Vote Hemp, the nation’s leading grassroots hemp advocacy organization working to change state and federal laws to allow commercial hemp farming, has released its 2017 U.S. Hemp Crop Report. The report documents state-by-state progress of hemp legislation passed in 2017, reported acreage of hemp grown, identifies states with active hemp pilot farming programs and advocacy work the organization has lead over the past year. To view the complete Vote Hemp 2017 States Report, please visit:

“We’ve seen hemp cultivation significantly expand in the U.S. in 2017, with over double the number of acres planted in hemp compared to last year and the addition of 4 more states with hemp pilot programs,” said Eric Steenstra, President of Vote Hemp. “The majority of states have implemented hemp farming laws, in clear support of this crop and its role in diversifying and making more sustainable our agricultural economy. It’s imperative that we pass the Industrial Hemp Farming Act in Congress, so that we can grant farmers full federally legal rights to commercially cultivate hemp to supply the growing global market for hemp products.”

Since the passage of Section 7606 of the Farm Bill, “Legitimacy of Industrial Hemp Research,” hemp cultivation in the U.S. has grown rapidly. The number of acres of hemp grown across 19 states totaled 23,343 in 2017, more than double the number of acres from the previous year. State licenses to cultivate hemp were issued to 1,424 farmers; and 32 universities conducted research on the crop. Despite this progress, hemp farmers face logistical and legislative hurdles that yet hinder the full scale commercial cultivation of hemp to supply American consumers: farmers rely on imported certified hemp seed from countries such as Canada and Italy; the DEA has obstructed interstate commerce of U.S. grown and manufactured hempseed oil and protein powder. And though H.R. 3530 The Industrial Hemp Farming Act has been introduced in Congress, farming of the crop remains prohibited at the federal level.

Among the fastest-growing categories in the natural foods industry, hemp seed is a rich source of Omega-3 and Omega-6 essential fatty acids (EFAs), providing both SDA and GLA, highly-digestible protein, and naturally-occurring vitamins and minerals, such as vitamin E and iron. An excellent source of dietary fiber, hemp seed is also a complete protein—meaning it contains all ten essential amino acids, with no enzyme inhibitors, making it more digestible by the human body. Advancements in hemp research and manufacturing demonstrate the remarkable versatility and product-potential for hemp. Hemp bast fiber has shown promising potential to replace graphene in supercapacitor batteries, which could then be used to power electric cars and handheld electric devices and tools. Hemp fiber can also be used to create environmentally friendly composites, and hard bio-plastics for use in everything from airplanes to car parts. Hemp houses are also on the rise, as hempcrete, which is energy-efficient, non-toxic, resistant to mold, insects and fire, has many advantages to synthetic building materials, lumber and concrete.

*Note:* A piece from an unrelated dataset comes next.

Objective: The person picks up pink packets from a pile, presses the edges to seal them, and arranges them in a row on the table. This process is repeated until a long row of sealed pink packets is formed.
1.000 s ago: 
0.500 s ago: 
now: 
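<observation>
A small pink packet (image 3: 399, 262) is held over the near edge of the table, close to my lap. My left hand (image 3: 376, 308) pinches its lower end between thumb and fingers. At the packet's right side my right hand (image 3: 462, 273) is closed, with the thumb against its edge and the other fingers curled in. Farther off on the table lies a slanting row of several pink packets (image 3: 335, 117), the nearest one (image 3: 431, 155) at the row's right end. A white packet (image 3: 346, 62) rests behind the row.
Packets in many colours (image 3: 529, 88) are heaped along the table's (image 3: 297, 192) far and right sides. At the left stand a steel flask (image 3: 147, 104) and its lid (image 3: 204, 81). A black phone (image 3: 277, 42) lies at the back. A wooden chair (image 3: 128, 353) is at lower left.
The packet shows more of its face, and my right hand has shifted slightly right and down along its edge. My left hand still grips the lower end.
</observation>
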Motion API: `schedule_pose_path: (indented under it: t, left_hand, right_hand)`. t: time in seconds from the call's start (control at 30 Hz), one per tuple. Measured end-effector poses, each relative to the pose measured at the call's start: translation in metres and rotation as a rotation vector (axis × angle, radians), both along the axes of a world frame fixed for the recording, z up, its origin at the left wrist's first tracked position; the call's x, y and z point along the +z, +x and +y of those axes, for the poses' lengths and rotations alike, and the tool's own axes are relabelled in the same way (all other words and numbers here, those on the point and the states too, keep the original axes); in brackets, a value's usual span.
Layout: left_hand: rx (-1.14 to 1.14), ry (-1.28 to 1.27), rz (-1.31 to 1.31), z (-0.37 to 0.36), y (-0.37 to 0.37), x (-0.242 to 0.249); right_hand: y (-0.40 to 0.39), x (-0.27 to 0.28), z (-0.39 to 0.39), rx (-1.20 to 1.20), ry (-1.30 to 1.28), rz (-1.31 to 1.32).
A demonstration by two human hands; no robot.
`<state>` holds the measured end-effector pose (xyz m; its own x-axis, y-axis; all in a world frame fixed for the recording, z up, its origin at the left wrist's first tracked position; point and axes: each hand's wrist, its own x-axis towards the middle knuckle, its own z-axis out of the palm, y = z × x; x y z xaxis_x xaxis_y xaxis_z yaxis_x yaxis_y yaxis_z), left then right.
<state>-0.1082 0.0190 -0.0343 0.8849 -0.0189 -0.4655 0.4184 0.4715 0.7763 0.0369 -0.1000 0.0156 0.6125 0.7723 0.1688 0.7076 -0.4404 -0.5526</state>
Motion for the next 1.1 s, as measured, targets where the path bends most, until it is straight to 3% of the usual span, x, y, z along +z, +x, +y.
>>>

To date, thirty-three states have defined industrial hemp as distinct and removed barriers to its production. These states are able to take immediate advantage of the industrial hemp research and pilot program provision, Section 7606 of the Farm Bill: Alabama, Arkansas, California, Colorado, Connecticut, Delaware, Florida, Hawaii, Illinois, Indiana, Kentucky, Maine, Maryland, Michigan, Minnesota, Montana, Nebraska, Nevada, New Hampshire, New York, North Carolina, North Dakota, Oregon, Pennsylvania, Rhode Island, South Carolina, Tennessee, Utah, Vermont, Virginia, Washington, West Virginia and Wyoming.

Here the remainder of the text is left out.